With all of the rainy weather Northwest Florida has been having this summer, plenty of excess yard debris is littering our yards. Don’t put it in the landfill, Compost It !
Compost is used primarily in bed preparation to improve the soil and can even be used in preparing potting mixes. Partially composted material also can be used as mulch. And since homemade compost is free, it helps reduce the cost of gardening – which means more money left over to buy plants.
Returning these organic materials to the garden maintains natural biological cycles and is an ecologically sensible means of recycling organic waste.
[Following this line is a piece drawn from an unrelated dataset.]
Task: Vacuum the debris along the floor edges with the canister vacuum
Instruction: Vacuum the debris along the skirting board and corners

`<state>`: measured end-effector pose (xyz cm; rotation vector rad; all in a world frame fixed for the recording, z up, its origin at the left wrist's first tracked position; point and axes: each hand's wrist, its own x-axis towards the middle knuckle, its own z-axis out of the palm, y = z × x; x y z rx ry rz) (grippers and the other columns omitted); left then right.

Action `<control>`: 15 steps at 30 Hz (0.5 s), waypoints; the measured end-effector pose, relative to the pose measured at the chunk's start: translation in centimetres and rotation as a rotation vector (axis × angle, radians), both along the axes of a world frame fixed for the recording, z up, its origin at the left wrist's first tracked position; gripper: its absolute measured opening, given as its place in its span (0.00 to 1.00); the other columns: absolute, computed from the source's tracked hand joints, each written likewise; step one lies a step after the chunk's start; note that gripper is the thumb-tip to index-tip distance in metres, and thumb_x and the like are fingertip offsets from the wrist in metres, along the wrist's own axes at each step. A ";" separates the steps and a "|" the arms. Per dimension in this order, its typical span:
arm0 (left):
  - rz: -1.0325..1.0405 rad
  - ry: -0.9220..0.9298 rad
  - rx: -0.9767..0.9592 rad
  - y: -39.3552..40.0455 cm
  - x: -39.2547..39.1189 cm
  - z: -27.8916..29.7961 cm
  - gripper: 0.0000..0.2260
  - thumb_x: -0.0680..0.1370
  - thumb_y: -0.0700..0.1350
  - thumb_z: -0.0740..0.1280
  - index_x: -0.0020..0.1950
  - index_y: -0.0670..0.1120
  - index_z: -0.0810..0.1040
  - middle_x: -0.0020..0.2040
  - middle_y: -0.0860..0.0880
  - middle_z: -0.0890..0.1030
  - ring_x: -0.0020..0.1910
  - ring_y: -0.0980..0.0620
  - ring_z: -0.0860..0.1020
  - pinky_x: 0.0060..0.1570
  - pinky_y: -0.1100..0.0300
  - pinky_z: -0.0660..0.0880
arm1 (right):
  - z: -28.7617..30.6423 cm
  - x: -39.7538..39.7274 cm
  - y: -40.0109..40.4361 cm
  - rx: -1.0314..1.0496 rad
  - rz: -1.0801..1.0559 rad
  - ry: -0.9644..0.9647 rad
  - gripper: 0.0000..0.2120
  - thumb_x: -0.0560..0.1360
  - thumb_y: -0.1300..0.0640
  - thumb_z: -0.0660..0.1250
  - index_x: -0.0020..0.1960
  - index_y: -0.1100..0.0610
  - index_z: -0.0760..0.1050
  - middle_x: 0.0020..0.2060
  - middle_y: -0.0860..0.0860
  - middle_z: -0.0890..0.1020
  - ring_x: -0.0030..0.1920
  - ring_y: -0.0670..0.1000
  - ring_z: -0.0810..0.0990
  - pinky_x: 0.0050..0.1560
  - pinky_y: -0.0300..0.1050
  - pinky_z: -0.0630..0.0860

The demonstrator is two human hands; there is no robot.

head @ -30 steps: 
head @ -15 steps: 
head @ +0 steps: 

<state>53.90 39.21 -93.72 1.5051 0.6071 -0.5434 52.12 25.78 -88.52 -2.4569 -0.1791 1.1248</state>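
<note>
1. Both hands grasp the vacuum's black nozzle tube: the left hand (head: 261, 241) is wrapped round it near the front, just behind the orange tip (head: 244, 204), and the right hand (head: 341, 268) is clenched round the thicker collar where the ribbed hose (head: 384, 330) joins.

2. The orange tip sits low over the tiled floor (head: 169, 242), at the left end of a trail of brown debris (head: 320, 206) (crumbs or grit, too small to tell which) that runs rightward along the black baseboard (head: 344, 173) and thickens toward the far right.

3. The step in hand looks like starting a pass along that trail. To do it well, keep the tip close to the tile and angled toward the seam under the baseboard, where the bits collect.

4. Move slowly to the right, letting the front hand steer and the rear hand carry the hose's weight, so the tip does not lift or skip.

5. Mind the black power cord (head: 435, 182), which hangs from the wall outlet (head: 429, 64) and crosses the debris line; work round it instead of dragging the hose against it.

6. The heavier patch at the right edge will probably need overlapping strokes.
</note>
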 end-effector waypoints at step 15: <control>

It is never very efficient nor environmentally friendly to pile up leaves and grass clippings in bags on the curb to be hauled away to rapidly filling landfills and then go out and buy peat moss that has been dug up and shipped in from Canada.
Compost piles should be located in a convenient, but out-of-the-way, location. A source of water nearby is helpful. Avoid locating the pile against fences or other structures made out of wood, because the constant moisture can cause decay. Make the pile about 3 feet wide by 3 feet deep by 3 feet wide to 5 by 5 by 5 in size. Anything smaller will not decompose as well, and larger piles are more difficult to work.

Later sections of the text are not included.